Kuntaka’s evaluation of Sanskrit literature

by Nikitha. M | 2018 | 72,578 words

This page relates ‘Conclusion to Chapter 6’ of the study on the evaluation of Sanskrit literature with special reference to Kuntaka and his Vakroktijivitam from the 10th century CE. This study reveals the relevance of Sanskrit poetics in the present time and also affirms that English poetry bears striking features like six figurativeness taught by Kuntaka in his Vakroktijivita, in which he propounds the vakrokti school of Sanskrit literary criticism.

Kunaka has cited many verses from anthologies and śatakas. Moreover he had also selected large number of verses from unknown sources. They are given as appendix. Complete evaluation of a work is impossible through the analysis of stray verses alone. So they have no relevance in analyzing the contextual and compositional figurativeness. Kuntaka used these stray verses to substantiate his first four varieties figurativeness namely phonetic, lexical, grammatical and sentential. Kuntaka takes five verses from Subhāṣitaratnakośa and three from Gāthāsaptaśatī. He also takes single verses from Sūryaśataka and Śṛṅgāraśataka, two and three verses respectively from Amarukaśataka and Bhallaṭaśataka.

Subhāṣitaratnakośa and a Prakrit anthology named Gāthāsaptaśatī were the anthologies compiled before Kuntaka.
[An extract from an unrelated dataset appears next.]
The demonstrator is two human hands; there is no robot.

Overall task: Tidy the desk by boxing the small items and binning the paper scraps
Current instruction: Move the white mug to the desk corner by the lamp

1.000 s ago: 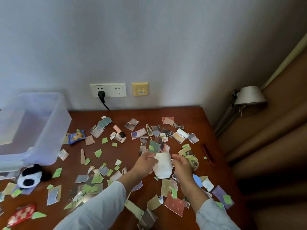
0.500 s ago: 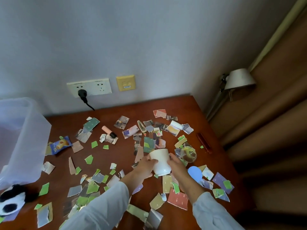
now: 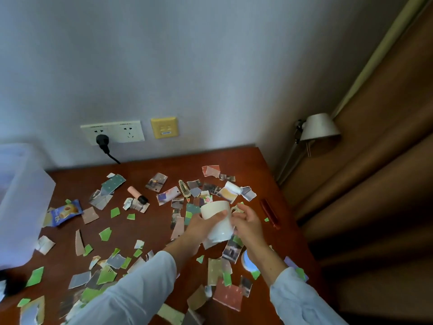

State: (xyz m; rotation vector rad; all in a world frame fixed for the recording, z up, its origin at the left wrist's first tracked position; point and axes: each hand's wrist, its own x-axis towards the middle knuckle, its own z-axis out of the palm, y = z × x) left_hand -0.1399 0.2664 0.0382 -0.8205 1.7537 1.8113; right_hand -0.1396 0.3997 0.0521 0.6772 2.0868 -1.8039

So the analysis of variant readings is only possible in Subhāṣitaratnakośa and Gāthāsaptaśatī. There are some variant readings in the verses of the original text of Subhāṣitaratnakośa from poetic works. It reveals that it is not only sufficient to consult only some manuscripts while editing the works but comparison of some poetic works will also help to take more plausible decision. May be variant readings are the innovation made by either the editor or the author of that particular text. But it is sure that its comparison with other available evidence will surely help to take much more plausible decision. Whatever it is, beautiful modification made by Kuntaka is highly significant and apt to the particular context.

Kuntaka minutely evaluated the verses found in anthologies and śatakas. This shows that he selects most suitable verses from various sources for illustrating different concepts. This also reveals that he not only followed written texts but also the verses prevalent at that time through oral transmission or by some other means. Ānandavardhana and Kuntaka had taken same verses for discussing rasavadalaṅkāra. Another notable fact is that most of the stray verses were quoted to illustrate different figures of speech mentioned in Vakroktijīvita.
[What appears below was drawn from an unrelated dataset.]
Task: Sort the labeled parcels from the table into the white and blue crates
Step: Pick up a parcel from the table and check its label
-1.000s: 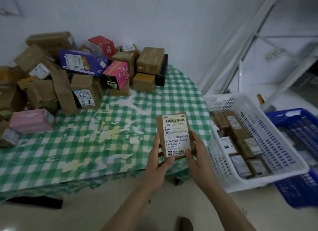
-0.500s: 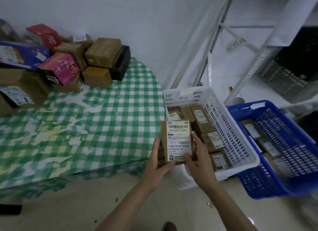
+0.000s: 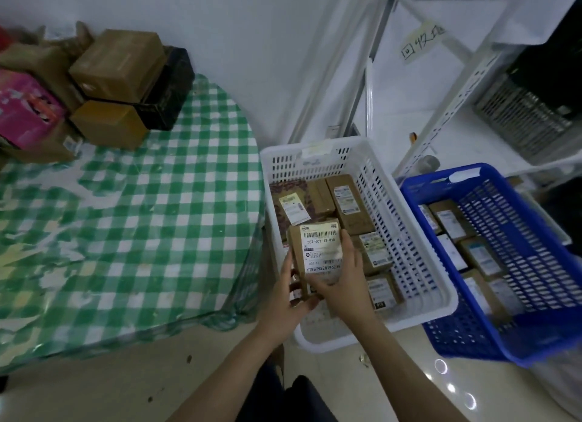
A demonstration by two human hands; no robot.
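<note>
A small brown labeled parcel (image 3: 318, 248) with a white barcode label hangs over the near left part of the white crate (image 3: 419, 248). My left hand (image 3: 291, 299) holds its lower left edge from below. My right hand (image 3: 345, 283) grips its right side and bottom, fingers along the label's edge. Several labeled brown parcels lie inside the white crate. To its right stands the blue crate (image 3: 535, 220), which also holds several labeled parcels. More parcels (image 3: 116, 66) are piled at the table's far left.
The table (image 3: 141, 232) wears a green and white checked cloth, with its edge just left of the white crate. A white metal shelf frame (image 3: 441, 100) rises behind the crates. A pink box (image 3: 25, 113) sits in the pile. Pale floor lies below.
The view has swung right and both hands have carried the parcel from over the table's edge to above the white crate. My right hand now wraps lower around it.
</note>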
Kuntaka’s observation on few verses taken from śatakas like Sūryaśataka, Śṛṅgāraśataka, Amaruśataka and Bhallaṭaśataka are praiseworthy. He selects most suitable verses for every situation. Ānandavardhana also cites verses from the śatakas like Śṛṅgāraśataka, Amaruśataka and Bhallaṭaśataka in his Dhvanyāloka. Bhallaṭaśataka is not as famous as other three śatakas and it came to be known through the citation of Kuntaka and Ānandavardhana. Here Kuntaka has done both criticism and appreciation of different verses of the same work and this reveals his keen evaluation of each verse. He never criticizes a work from the point of view of just one charmless verse found in it and also does not blindly appreciate a work on seeing a single beautiful verse. He completely goes through a composition and extracts the best for every situation.
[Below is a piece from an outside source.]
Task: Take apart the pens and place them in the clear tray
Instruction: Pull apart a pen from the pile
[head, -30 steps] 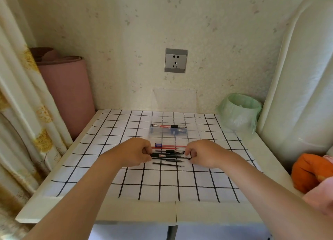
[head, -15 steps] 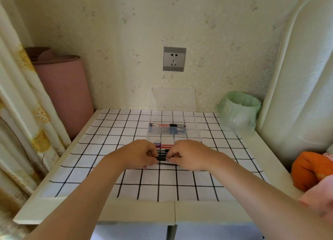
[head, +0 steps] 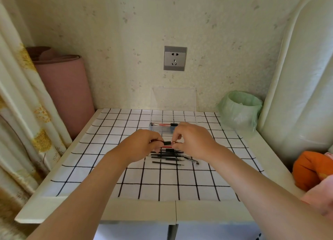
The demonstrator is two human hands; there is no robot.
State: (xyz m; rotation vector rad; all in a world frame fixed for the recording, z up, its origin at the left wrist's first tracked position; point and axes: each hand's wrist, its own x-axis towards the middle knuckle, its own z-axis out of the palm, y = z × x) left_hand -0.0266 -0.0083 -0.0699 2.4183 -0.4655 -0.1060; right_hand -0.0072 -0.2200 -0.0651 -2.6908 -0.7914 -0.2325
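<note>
Left hand [head: 144, 145] and right hand [head: 193, 140] each pinch one end of a black pen [head: 167, 142] just before the clear tray [head: 158, 130] (parts lie inside it); loose pens [head: 167, 157] lie nearer still.

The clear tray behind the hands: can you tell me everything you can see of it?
The clear tray looks like see-through plastic, shallow and rectangular. What seems to be its lid stands upright right behind it. It sits on the checked cloth, far middle. A few red and black pen parts lie crosswise in it. The right hand hides its near right corner; whether they touch cannot be told.
</note>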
The contributions of the authors of these śatakas and the compilers of the anthologies are not negligible. Most of the verses would be in the oblivion if Kuntaka would not have cited them. So the evaluations done by Kuntaka by going through relatively less important works along with the composition of the master poets are really commendable. These evaluations show Kuntaka’s ability to analyse minute aspects of the verses and bring out their literary beauty. Thus these minute observations indicate the critical acumen and literary taste possessed by Kuntaka as a literary critic.